POSITION: AI Systems Engineer / Head of AI
TYPE: Full-Time, Remote

ABOUT US

We are a DTC fitness equipment brand selling directly to customers online. We are a lean, distributed team and we have been building a serious AI-driven operation across every department including customer support, operations, marketing, and finance.

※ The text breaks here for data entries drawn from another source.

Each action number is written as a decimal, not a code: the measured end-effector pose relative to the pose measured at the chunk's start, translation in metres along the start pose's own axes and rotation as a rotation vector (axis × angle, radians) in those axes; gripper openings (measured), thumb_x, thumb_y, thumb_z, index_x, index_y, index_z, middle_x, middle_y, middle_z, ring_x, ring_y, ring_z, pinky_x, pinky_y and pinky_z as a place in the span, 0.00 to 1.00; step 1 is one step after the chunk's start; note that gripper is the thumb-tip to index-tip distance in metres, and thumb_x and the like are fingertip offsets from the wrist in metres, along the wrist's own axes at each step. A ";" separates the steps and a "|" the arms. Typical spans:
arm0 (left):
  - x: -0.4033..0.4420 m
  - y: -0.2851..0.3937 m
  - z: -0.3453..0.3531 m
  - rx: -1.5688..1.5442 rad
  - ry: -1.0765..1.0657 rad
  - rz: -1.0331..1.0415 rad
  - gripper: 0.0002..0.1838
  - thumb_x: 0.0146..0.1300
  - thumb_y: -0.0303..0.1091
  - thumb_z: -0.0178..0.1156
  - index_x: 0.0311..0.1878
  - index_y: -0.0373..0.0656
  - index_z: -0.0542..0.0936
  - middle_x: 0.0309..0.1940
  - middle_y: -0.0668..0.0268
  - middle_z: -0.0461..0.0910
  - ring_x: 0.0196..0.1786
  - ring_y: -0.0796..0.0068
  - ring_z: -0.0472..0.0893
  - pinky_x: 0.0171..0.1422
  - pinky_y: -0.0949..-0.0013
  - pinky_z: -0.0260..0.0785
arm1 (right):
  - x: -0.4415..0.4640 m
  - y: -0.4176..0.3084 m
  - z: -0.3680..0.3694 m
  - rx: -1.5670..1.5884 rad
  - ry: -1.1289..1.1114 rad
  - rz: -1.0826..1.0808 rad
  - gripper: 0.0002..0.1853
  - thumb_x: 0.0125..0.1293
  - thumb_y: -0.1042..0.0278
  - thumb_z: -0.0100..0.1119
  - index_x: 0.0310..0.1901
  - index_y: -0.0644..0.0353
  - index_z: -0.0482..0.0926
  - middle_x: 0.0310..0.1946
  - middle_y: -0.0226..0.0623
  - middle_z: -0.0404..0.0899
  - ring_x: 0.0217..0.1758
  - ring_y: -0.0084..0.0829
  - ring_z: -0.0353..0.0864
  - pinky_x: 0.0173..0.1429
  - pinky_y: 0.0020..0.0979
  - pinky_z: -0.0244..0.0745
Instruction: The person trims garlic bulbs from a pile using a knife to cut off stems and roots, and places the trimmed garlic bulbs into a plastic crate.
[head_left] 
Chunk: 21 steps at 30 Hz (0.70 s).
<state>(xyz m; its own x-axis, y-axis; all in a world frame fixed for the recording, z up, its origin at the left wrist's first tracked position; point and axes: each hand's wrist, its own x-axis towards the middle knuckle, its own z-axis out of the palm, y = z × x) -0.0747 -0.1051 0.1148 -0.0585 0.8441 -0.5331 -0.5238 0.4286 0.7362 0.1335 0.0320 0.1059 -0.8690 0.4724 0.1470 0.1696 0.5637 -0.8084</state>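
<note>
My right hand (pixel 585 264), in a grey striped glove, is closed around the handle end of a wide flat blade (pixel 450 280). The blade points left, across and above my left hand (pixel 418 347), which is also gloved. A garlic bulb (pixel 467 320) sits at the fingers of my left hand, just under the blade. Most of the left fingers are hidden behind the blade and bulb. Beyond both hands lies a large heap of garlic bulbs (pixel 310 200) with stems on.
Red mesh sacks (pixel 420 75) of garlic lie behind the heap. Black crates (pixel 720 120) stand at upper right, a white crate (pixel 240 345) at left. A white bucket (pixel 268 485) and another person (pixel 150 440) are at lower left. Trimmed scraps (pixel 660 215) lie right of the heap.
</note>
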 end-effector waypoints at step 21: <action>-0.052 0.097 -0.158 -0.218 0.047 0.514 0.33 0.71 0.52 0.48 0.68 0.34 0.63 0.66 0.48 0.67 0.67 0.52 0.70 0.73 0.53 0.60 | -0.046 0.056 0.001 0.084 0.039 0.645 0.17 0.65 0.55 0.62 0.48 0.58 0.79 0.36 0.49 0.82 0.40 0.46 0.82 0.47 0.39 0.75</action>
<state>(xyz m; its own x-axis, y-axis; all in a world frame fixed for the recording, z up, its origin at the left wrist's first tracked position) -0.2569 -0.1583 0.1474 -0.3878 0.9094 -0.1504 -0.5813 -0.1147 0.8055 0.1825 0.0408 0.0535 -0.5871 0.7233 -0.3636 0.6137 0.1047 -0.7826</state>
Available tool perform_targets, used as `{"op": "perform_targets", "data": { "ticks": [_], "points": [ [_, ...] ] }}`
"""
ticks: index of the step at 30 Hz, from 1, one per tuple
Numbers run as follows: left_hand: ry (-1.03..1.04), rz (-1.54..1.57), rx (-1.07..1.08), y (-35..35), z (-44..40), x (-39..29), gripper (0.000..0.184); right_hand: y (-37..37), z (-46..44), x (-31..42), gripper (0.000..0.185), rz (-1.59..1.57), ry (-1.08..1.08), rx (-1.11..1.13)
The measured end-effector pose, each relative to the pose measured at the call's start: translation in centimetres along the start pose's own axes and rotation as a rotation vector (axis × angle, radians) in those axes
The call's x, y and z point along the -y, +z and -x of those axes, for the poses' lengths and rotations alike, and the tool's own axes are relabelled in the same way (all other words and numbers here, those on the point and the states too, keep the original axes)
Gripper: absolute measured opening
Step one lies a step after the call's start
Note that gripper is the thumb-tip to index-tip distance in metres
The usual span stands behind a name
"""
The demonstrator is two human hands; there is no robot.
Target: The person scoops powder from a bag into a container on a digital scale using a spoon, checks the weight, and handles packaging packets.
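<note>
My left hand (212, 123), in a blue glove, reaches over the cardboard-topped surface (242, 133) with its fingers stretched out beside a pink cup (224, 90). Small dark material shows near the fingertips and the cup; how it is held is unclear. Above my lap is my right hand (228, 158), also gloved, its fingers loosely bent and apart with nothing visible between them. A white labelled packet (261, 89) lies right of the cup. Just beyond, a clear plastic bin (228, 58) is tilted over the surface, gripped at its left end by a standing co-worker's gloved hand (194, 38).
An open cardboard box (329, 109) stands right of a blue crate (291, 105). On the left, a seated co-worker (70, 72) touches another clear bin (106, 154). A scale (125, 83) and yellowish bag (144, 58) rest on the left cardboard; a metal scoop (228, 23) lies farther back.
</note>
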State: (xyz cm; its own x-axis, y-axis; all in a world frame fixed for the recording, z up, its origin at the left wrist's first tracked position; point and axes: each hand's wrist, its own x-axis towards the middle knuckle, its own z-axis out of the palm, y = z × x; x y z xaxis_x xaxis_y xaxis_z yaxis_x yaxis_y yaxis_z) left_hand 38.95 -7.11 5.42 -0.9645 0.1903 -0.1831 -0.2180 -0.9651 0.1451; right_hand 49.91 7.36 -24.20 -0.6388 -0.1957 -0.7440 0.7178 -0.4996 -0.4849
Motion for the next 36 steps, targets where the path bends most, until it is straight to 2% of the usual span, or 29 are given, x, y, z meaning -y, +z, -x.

We are not looking for someone to introduce us to AI. We already have live, production AI agents running every day. We need someone to take full ownership of what we have built, unify it into one coherent system, and make it significantly better.
This is a senior, strategic role. You will report directly to the founder and work alongside a small team of people who are already using AI daily in their work.

WHAT THIS ROLE IS ABOUT

Right now we have people across different departments each building and maintaining AI systems in their own lane. One person handles reporting automation. Another handles customer support automation. Another handles marketing. Another handles operations and finance. These systems are only partially talking to each other. No single person is responsible for looking across all of it and asking: is this actually the best way to do this?

That is what you are here to do.

Even if we think what we have is the best, something better probably exists. Your job is to find it and lead us toward it.

THE INFRASTRUCTURE YOU ARE WALKING INTO

Everything runs on an on-premise brain computer connected to an always-on Cloudflare Tunnel for external access. There are no cloud servers. Two cloud surfaces sit above it: Firebase Hosting for our dashboards and the Anthropic API for model calls.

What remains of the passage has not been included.